Lights, camera, Hope and Brooke: BSU pair creates entertainment show
Two Bemidji State University seniors have discovered what it takes to create their own half-hour entertainment television show.
“Doing this, I have learned that it takes so much dedication,” Duevel said. “Everything is me and Hope.”
The pair meets Monday evenings, searching the Internet for entertainment stories interesting to them. Then, they will decide where they would fit in the script and plan their show.
“We started going to restaurants so we can eat and talk,” Duevel said.
From there, they will write their own stories. Hope will email hers to Brooke and she will put the script together.
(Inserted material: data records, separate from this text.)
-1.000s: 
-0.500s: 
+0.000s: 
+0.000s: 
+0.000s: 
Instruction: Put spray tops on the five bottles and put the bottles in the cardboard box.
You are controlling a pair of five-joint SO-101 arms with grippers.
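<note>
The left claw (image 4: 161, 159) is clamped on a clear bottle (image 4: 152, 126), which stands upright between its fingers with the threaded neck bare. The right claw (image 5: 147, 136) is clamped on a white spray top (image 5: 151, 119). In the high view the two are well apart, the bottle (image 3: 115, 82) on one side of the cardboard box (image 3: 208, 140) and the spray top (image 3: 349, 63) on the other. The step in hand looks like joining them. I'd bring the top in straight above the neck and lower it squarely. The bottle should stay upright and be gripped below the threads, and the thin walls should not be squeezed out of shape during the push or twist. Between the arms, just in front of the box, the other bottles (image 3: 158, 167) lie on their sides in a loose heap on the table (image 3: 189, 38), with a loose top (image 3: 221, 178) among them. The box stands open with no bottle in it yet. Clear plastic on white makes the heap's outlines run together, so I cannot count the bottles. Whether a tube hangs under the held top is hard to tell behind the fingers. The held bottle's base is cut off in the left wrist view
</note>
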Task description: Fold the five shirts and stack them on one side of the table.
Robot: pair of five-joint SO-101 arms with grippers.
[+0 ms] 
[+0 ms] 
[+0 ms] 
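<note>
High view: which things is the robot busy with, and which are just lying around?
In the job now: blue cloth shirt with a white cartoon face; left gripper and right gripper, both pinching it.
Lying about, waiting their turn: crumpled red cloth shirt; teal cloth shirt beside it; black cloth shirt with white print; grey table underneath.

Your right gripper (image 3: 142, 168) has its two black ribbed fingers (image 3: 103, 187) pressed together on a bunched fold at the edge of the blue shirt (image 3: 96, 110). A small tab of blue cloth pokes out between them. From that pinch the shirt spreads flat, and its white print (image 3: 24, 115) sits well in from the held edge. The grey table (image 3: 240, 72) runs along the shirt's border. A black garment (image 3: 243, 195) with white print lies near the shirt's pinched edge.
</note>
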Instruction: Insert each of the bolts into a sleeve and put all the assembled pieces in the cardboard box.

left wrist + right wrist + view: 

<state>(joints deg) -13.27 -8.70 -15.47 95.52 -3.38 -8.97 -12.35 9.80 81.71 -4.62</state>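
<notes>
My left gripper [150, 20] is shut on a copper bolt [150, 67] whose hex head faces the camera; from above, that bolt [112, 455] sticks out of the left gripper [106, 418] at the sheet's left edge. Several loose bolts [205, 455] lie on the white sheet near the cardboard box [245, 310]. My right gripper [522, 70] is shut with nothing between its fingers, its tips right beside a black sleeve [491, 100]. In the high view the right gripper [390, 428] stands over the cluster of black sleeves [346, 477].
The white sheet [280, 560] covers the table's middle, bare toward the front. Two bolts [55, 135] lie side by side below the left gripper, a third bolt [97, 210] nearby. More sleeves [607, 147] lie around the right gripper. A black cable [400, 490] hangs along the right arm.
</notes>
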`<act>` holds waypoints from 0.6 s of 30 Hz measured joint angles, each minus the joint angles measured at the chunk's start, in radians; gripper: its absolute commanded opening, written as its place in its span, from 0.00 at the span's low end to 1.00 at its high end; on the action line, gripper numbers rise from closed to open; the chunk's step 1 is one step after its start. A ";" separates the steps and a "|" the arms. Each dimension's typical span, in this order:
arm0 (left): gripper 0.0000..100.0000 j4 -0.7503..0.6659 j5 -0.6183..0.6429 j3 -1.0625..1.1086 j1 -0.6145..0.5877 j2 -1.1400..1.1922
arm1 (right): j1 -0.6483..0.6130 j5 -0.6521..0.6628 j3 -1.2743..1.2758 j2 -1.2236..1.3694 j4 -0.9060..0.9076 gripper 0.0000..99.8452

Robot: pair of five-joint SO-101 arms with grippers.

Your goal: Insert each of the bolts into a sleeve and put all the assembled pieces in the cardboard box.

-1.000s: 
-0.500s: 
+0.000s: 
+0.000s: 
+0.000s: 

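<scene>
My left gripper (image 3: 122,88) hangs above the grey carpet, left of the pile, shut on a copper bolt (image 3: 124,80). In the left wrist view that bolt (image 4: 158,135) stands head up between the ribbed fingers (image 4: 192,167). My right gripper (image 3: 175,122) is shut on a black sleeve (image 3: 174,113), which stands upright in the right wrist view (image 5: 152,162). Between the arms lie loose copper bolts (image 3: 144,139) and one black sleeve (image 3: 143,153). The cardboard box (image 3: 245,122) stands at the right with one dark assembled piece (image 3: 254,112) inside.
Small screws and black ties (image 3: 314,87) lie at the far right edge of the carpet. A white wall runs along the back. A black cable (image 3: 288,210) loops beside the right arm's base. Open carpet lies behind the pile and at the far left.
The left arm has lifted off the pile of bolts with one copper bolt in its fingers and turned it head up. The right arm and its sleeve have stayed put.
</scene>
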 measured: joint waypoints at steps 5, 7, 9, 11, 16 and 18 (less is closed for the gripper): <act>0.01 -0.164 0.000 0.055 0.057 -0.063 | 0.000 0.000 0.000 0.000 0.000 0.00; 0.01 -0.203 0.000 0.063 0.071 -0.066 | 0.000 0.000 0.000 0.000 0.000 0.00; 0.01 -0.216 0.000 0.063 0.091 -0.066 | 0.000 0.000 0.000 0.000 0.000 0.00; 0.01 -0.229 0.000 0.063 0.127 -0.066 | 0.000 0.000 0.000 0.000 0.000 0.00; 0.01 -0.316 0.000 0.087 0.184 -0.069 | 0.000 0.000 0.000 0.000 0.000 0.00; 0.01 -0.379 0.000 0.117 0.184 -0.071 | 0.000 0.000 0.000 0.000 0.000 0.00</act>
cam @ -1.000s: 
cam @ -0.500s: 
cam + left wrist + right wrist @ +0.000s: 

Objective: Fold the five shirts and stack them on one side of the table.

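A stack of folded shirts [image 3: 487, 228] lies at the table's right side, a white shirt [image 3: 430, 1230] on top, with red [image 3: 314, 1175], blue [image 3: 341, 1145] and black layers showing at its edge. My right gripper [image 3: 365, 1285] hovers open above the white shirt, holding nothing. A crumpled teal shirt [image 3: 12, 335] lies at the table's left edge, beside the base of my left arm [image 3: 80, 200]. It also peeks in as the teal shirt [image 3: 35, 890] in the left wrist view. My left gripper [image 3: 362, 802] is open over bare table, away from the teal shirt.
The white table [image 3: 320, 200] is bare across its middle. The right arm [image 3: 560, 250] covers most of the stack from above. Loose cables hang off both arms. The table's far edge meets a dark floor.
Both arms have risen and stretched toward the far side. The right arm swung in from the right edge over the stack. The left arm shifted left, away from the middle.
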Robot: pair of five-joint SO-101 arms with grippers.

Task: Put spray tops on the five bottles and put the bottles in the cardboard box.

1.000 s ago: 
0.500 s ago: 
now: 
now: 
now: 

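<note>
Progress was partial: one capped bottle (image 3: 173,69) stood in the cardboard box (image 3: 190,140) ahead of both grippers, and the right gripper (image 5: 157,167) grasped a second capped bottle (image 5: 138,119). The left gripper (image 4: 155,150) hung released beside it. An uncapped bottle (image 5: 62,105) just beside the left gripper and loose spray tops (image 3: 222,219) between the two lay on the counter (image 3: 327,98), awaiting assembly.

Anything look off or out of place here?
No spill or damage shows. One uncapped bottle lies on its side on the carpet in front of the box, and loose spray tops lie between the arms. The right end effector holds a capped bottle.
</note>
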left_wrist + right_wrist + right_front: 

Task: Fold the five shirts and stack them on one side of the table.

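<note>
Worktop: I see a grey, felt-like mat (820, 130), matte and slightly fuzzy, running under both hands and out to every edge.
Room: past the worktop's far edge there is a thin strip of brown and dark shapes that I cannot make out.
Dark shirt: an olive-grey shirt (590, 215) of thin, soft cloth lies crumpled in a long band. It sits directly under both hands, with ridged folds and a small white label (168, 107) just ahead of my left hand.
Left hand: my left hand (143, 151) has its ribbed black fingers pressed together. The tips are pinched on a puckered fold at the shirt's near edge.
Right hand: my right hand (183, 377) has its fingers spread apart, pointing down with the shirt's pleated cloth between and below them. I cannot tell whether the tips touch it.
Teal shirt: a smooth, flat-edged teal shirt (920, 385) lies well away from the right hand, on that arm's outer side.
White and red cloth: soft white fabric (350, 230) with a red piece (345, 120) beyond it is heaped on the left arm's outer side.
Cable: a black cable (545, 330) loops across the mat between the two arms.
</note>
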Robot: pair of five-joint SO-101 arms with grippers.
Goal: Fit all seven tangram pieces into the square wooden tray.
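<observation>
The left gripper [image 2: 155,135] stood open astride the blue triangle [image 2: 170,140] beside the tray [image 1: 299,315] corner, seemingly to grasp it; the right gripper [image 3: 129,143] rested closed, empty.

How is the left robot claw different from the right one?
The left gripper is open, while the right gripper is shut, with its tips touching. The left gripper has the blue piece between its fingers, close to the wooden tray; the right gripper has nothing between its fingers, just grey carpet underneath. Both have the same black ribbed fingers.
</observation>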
“It’s pretty chill and relaxed because it’s just us two and we run the whole thing,” Slusar said. “We don’t have to get anyone else’s approval.”
The station manager at KBSU, Tricia Tuntland, provides Hope and Brooke with a volunteer crew for their show.
The crew includes a teleprompter operator, a graphics operator, an audio operator, a director, two camera operators and more.
“It takes everyone to make a good show,” Duevel said. “We do appreciate our crew so much because I know when I was a freshmen, I didn’t want to come.”
The volunteers aren’t always the same students each week and sometimes they switch positions, which the duo admits can make things difficult. The only position that does stay the same is their director.
After they shoot the show live, Brooke will edit the different cuts and segments together and put them on her YouTube channel.
The “Hope and Brooke Show” has a total of seven episodes that can be found online.
“I think social media and promoting is really big,” Slusar said. “I’ve had people come up and talk to me that I never talk to but they might know Brooke.”
Posting the show to Facebook and Twitter has proven to be an important part of gaining an audience, as well.
“Even having 259 likes on Facebook is huge just for a little college television station,” Duevel said.
The idea began in a mass communication class in which the were assigned to create a late-night television show this past spring semester.
“We picked the entertainment segment,” Duevel said. “We got feedback from our teacher and classmates and they said we worked well together.”
On their own
The news program on KBSU cut out the entertainment portion of its show starting in this fall, but with the experience they gained last year, Slusar and Duevel decided to take on their own project.
The first three shows Hope and Brooke did together this year didn’t air live, but were good practice for cast and crew.
“Our first show was kind of really awkward,” Duevel said. “I know I was super nervous, but I think we’ve gained a lot of flow together.”
They’ve come along way since those first episodes, they said. “We have fun and we’re not stressed about it,” Slusar said.
For next semester, “The Hope and Brooke Show” has a goal of doing live interviews with local musicians and possibly some not so local. They’ve hope to land an interview with The Band Perry, who will be coming to the Sanford Center on Feb. 8.
“We take this seriously,” Slusar said. “It’s a fun job but we want to show everyone that we can do this.”
Slusar and Duevel are both on track to graduate in spring with a bachelor’s degrees in mass communications, and Duevel also will graduate with a degree in Spanish.
On top of being full-time students and creating “The Hope and Brooke Show,” both work other jobs, as well. Duevel works as an administrative assistant at Lueken’s Village Foods and as a graphics operator at the Sanford Center. She also directs three shows for KBSU on Thursdays.
Slusar works as a marketing assistant at the Sanford Center, bartends at Corner Bar and also is an anchor for KBSU news.
Even though their hands are full, the pair still has time to dream. Both agree that “Today with Kathy Lee and Hoda” is what they hope to achieve.
“Being an anchor for any entertainment production would just be ultimate,” Brooke said. “I would love doing that for the rest of my life.”